◆ Work instructions ◆
Look through the entries and report how many lines include the word "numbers". Give the number alone.

══ Recorded information

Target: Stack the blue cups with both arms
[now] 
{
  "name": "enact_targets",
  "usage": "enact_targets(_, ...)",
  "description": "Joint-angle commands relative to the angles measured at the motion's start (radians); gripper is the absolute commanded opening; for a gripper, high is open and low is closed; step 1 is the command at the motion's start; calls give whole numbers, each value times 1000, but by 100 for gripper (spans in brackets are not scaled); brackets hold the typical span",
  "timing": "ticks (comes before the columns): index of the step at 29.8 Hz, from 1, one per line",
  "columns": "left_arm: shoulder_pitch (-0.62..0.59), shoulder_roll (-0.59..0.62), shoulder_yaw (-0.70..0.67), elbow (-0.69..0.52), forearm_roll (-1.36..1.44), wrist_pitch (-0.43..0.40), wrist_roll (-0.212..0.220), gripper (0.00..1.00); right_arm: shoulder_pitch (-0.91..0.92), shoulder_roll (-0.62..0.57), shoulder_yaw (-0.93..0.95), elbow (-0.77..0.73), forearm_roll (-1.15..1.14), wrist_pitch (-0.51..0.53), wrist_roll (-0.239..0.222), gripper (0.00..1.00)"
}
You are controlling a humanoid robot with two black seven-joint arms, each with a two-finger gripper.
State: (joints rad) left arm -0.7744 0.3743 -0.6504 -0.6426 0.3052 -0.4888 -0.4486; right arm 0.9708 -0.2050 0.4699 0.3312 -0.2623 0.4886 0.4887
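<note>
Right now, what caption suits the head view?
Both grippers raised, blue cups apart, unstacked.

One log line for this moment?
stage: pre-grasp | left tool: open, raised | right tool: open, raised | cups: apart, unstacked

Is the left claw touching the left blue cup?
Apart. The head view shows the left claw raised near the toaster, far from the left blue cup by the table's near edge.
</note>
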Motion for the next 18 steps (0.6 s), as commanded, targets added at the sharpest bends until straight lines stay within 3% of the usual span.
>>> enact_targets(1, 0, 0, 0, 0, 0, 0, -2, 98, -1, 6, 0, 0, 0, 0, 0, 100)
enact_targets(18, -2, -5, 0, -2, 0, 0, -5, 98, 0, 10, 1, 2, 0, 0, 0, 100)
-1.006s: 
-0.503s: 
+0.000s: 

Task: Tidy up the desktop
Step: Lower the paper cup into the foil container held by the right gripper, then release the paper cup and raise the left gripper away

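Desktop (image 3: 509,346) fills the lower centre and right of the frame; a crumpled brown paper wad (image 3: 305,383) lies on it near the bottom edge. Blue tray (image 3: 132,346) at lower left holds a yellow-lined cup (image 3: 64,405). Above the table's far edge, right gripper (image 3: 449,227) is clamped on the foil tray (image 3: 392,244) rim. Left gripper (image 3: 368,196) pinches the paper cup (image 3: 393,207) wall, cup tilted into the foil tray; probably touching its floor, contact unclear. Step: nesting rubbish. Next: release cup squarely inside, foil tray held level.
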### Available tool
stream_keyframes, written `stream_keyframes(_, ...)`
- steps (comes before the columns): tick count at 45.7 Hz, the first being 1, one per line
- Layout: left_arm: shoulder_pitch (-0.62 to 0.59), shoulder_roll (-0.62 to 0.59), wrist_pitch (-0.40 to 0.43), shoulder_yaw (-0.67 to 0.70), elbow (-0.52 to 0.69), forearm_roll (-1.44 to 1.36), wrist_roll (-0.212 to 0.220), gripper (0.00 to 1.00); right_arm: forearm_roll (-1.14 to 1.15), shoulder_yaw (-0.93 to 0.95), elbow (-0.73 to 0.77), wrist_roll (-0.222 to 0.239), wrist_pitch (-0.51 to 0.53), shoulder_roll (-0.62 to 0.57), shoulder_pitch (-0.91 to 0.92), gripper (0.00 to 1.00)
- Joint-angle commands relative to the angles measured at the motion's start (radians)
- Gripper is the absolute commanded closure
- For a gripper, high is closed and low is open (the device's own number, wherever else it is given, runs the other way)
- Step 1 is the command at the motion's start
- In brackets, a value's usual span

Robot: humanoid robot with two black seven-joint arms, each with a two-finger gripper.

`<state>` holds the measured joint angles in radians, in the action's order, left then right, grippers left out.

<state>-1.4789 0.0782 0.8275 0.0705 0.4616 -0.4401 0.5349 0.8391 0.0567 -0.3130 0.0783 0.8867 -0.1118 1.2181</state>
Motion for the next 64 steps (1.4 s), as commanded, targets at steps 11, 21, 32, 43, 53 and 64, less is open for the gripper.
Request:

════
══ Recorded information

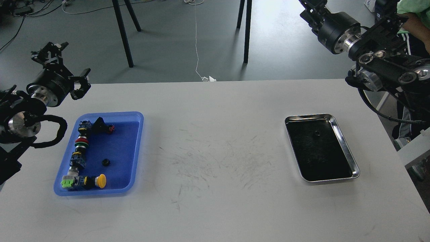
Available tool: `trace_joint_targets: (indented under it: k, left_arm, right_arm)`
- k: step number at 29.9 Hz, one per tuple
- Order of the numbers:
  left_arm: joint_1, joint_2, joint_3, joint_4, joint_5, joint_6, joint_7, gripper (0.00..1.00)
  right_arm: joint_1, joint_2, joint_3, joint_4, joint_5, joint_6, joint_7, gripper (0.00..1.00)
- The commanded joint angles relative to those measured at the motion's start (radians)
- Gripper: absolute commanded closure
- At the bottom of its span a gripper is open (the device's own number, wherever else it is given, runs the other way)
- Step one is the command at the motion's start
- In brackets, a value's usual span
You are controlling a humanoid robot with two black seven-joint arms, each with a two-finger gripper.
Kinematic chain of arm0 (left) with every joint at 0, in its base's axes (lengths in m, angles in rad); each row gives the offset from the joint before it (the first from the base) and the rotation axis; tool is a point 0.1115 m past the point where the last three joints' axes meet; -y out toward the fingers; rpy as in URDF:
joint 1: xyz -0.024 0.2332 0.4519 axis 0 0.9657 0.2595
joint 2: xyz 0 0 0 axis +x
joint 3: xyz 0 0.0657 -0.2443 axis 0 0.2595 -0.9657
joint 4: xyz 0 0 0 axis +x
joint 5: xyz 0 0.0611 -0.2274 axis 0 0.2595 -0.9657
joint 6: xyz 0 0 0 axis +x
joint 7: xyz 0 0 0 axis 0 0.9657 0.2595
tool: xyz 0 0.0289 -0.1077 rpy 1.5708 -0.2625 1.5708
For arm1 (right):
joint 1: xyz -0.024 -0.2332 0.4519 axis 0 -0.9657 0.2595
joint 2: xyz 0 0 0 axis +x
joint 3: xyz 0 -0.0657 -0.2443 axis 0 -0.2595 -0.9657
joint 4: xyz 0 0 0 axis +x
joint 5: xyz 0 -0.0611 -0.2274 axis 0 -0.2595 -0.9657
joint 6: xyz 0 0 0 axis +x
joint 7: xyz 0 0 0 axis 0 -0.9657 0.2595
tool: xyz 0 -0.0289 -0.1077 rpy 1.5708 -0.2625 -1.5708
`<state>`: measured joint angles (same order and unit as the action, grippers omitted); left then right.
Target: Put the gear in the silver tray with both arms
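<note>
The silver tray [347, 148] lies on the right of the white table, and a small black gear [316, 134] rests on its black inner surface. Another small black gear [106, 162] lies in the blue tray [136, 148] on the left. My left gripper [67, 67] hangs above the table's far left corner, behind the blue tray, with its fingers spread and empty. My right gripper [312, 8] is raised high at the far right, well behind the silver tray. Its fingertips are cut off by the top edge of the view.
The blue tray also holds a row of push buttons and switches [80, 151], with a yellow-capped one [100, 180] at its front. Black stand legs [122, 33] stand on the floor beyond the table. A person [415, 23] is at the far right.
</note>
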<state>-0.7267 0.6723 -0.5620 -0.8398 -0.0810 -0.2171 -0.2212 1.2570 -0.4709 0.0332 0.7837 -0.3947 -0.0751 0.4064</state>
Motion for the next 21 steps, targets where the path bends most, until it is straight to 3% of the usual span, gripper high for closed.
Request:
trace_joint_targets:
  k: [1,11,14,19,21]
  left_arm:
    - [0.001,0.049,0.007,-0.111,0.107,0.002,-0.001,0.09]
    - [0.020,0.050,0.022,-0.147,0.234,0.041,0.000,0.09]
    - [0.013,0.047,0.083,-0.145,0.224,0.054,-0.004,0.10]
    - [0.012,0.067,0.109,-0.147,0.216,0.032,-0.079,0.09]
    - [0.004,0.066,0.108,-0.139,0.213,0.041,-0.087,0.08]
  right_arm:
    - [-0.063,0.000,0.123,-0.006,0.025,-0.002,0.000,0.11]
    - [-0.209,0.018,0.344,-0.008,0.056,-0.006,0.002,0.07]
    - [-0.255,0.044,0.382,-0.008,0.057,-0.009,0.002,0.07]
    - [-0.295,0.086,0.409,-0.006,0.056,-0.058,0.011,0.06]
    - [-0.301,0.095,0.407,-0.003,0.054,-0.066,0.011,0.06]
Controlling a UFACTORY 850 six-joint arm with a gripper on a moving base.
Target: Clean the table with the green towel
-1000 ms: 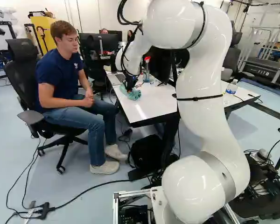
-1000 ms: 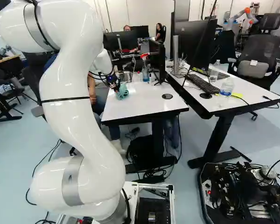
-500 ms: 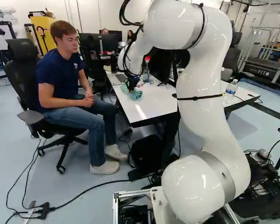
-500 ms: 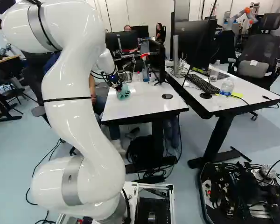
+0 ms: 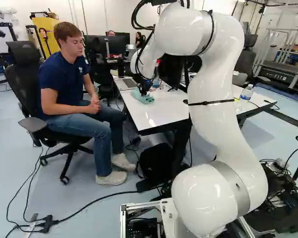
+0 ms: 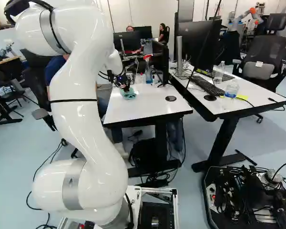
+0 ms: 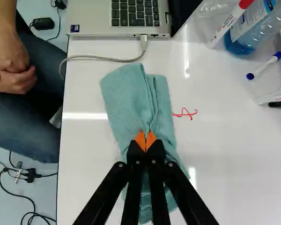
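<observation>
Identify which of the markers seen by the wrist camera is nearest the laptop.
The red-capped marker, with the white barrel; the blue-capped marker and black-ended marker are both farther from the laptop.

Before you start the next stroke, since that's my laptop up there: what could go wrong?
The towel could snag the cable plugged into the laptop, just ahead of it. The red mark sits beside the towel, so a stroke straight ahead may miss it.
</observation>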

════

◆ Task result ◆
2